Form and Function of Fire and Gas Systems

Fire and gas systems, while present in many plants, are often poorly understood by personnel at these facilities. They are considered complex and the subject of a few specialists. Yet, although these systems may appear tricky, operators can greatly benefit from a better understanding of these systems and their parts. At the most basic level, fire and gas systems are designed to detect fires or unignited releases or combustible or toxic fluids, providing early warning of the incident by alerting operators and initiating an appropriate protective response. A system is comprised of software and hardware that together provide real-time monitoring of a specified zone.

Before a system can deploy safety actions, it must identify a hazard. This is accomplished by a variety of detection devices, known as fire and gas sensors, often installed in tandem to increase system reliability. To detect gas releases, one may use point or open path gas detectors. Point detectors may be catalytic or infrared (IR) type, used for detecting combustible gases, or electrochemical or solid-state for the detection of toxic gases and oxygen depletion. Ultrasonic gas leak detectors recognize the escape of pressurized gas by measuring acoustic emissions, which correlate the sound pressure level produced by the jetting gas to the mass flow rate.

Flames are detected using sensors that measure the intensity or frequency of radiant energy from the fire, usually in the ultraviolet (UV) or IR regime. Similarly, fires are identified using heat detectors or optical (photoelectric) smoke detectors.

On hazard recognition, the system initiates safety response. Common actions are alarms and evacuation or sheltering of personnel, automatic emergency shutdown with isolation and depressurizing equipment, automatic control of ignition sources, and activation of deluge systems to disperse gas or suppress fires. Typical components are horns, strobes, and automatic fire extinguishing devices like actuators for suppression systems.
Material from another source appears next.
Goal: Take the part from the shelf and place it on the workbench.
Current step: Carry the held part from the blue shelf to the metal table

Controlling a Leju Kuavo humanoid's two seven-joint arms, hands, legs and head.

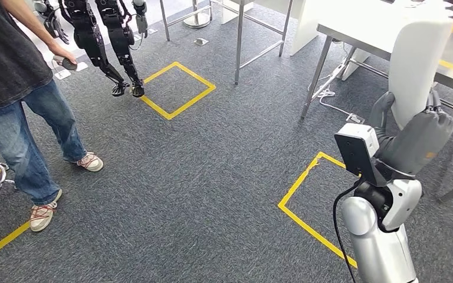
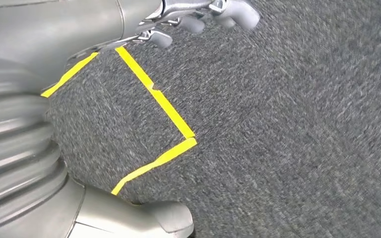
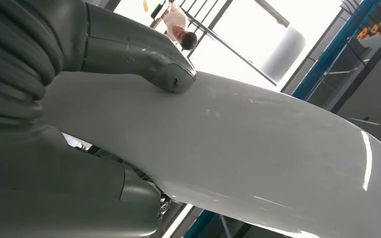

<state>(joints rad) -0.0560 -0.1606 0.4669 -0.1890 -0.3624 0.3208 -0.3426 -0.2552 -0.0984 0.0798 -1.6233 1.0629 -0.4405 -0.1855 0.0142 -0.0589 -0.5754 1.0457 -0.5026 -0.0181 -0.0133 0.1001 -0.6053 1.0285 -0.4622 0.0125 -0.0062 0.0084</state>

It is important to remember that a system can only detect incidents that its sensing elements can access. Thus, the quantity, type, and location of sensors must be carefully selected given the plant environment and required level of risk reduction.  Guidelines like the International Society of Automation’s report TR84.00.07 (Guidance on the Evaluation of Fire, Combustible Gas, and Toxic Gas System Effectiveness) aim to link the nature of probable hazards to the characteristics of the best safety system for the site.